DION

I. Dion de Syracuse, fils d’Hipparinus, né d’une famille illustre, se trouva mêlé aux affaires publiques sous la tyrannie des deux Denys. Car le premier Denys (1) avait épousé Aristomaque, soeur de Dion, dont il eut deux fils, Hipparinus et Nysée, et autant de filles, nommées Séphrosyné et Arété. Il maria la première à Denys, son fils, auquel il laissa son trône, et la seconde, Arété, à Dion. Indépendamment de cette illustre alliance et de l’excellente réputation de ses ancêtres, Dion tenait encore de la nature beaucoup d’autres avantages : un esprit docile, honnête, propre aux meilleures études, cette dignité d’extérieur qui impose aux hommes, et en outre, de grandes richesses que son père lui avait laissées, et qu’il avait lui-même augmentées des présents du tyran. Il était très cher au premier Denys, non moins à cause de ses moeurs qu’à cause de sa parenté ; car, quoique la cruauté de ce prince lui déplût, il s’intéressait cependant à sa conservation, parce qu’il était son allié, et plus encore pour l’avantage de sa famille. Il assistait aux grandes affaires ; Denys suivait volontiers ses conseils, sauf dans les occasions où une passion trop violente venait se placer entre eux et lui. Toutes les ambassades les plus honorables étaient remplies par Dion, qui s’en acquittait avec zèle, et, en les exerçant avec fidélité, couvrait par son affabilité la dureté du nom de tyran. Les Carthaginois, vers lesquels il fut envoyé par Denys, ressentirent pour lui une admiration qu’ils n’avaient jamais eue pour aucun homme parlant la langue grecque.

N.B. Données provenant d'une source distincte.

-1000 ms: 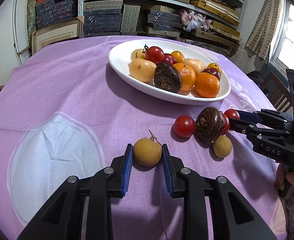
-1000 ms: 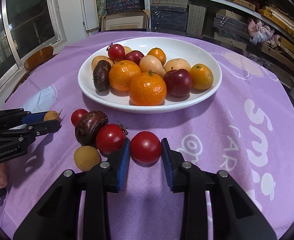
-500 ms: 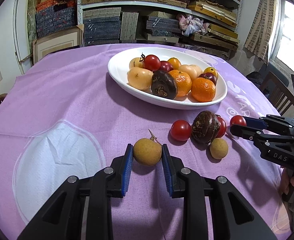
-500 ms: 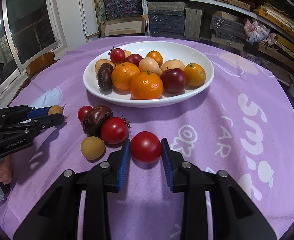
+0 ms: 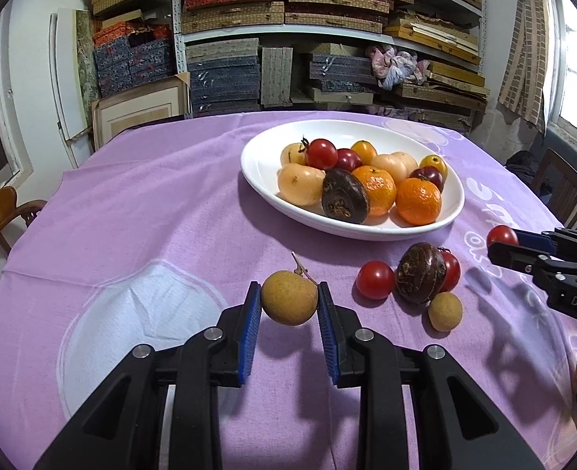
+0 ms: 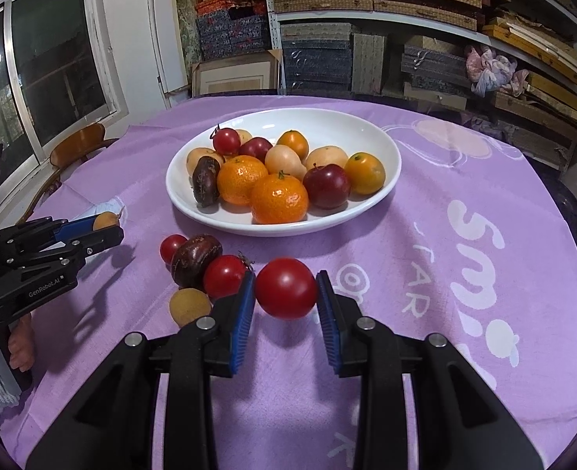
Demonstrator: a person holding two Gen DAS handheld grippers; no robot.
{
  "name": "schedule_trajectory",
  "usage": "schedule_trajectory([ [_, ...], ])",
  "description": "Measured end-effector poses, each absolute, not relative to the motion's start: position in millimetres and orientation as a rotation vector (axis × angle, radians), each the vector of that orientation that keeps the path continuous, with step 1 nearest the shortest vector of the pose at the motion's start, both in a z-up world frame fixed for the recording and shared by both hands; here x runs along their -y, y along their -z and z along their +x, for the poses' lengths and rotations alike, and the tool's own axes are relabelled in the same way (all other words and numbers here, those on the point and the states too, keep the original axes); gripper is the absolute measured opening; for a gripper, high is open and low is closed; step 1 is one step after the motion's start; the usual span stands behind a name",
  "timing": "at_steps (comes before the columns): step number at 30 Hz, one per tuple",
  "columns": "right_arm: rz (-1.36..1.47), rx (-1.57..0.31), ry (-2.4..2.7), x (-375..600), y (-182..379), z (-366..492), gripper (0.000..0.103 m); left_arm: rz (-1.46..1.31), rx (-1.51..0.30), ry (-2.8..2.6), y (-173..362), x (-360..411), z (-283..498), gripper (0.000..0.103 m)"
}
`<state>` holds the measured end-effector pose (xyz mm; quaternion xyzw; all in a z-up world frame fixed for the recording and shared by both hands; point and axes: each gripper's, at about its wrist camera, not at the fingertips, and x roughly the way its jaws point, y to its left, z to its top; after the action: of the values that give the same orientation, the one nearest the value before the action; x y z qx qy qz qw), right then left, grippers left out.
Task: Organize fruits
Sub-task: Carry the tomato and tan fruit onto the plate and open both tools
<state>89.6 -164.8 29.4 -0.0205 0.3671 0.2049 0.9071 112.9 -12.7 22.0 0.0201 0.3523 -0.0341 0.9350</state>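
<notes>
1. My left tool [image 5: 289, 302] is pinching a small tan longan [image 5: 289, 302] between its blue pads [image 5: 250, 327], one pad on each side. It's got a bit of dry stem sticking up at the top, and a shadow on the cloth beneath it, so it looks lifted off.
2. My right tool [image 6: 286, 293] is clamped on a red tomato [image 6: 286, 288] the same way, blue pads [image 6: 242, 319] tight against both sides, with a shadow under it too.
3. Just left of the right tool's tip there's a little cluster on the worktop [image 6: 484, 313]: another red tomato [image 6: 225, 276] almost touching the left pad, a dark brown wrinkly fruit [image 6: 195, 259] behind it, a smaller tomato [image 6: 172, 247] past that, and a second longan [image 6: 190, 306] closest to me.
4. From the left tool the same cluster sits ahead and to the right, between my two tools.
5. The white bowl [image 6: 382, 145] is straight ahead of the right tool, past the cluster. It holds two mandarins, a dark red plum, a few pale yellowish fruits, two small orange ones, a stemmed tomato and another dark brown fruit.
6. Purple cloth with white print covers the worktop. Shelves stacked with boxes [image 5: 225, 74] stand beyond it.
7. My left hand [image 6: 20, 342] shows on that tool's grip at the left edge of the right view.
</notes>
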Motion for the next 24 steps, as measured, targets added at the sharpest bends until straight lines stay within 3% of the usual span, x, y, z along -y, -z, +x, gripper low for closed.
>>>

II. Denys n’ignorait point tout cela, et il sentait combien Dion lui faisait d’honneur à lui-même : aussi avait-il pour lui plus de complaisance que pour personne, et l’aimait-il comme s’il eût été son fils. La nouvelle étant arrivée que Platon était venu à Tarente, il ne put refuser au jeune Dion, qui brûlait d’envie de l’entendre, de le mander en Sicile. Il lui accorda donc sa demande, et fit conduire en grande pompe le philosophe à Syracuse. Dion admira et chérit tellement Platon, qu’il se livrait tout entier à lui. Platon ne fut pas moins charmé par Dion ; car, après avoir été cruellement outragé par le tyran, qui avait ordonné de le vendre (2), il se rendit à ses prières, et revint à la même cour. Sur ces entrefaites, Denys tomba malade. Comme son état inspirait de graves inquiétudes, Dion demanda aux médecins comment il était. Il les pria en même temps que, s’il se trouvait par hasard dans un danger sérieux, ils le lui déclarent, disant  « qu’il voulait l’entretenir sur le partage du royaume, parce qu’il pensait que les enfants nés de sa soeur et de Denys devaient en avoir une partie. » Les médecins ne turent point ce propos ; ils le rapportèrent à Denys le fils, qui s’en émut vivement, et força les médecins de donner à son père un somnifère, afin que Dion n’eût pas le pouvoir de conférer avec lui. Le malade prit le breuvage, s’assoupit profondément, et mourut.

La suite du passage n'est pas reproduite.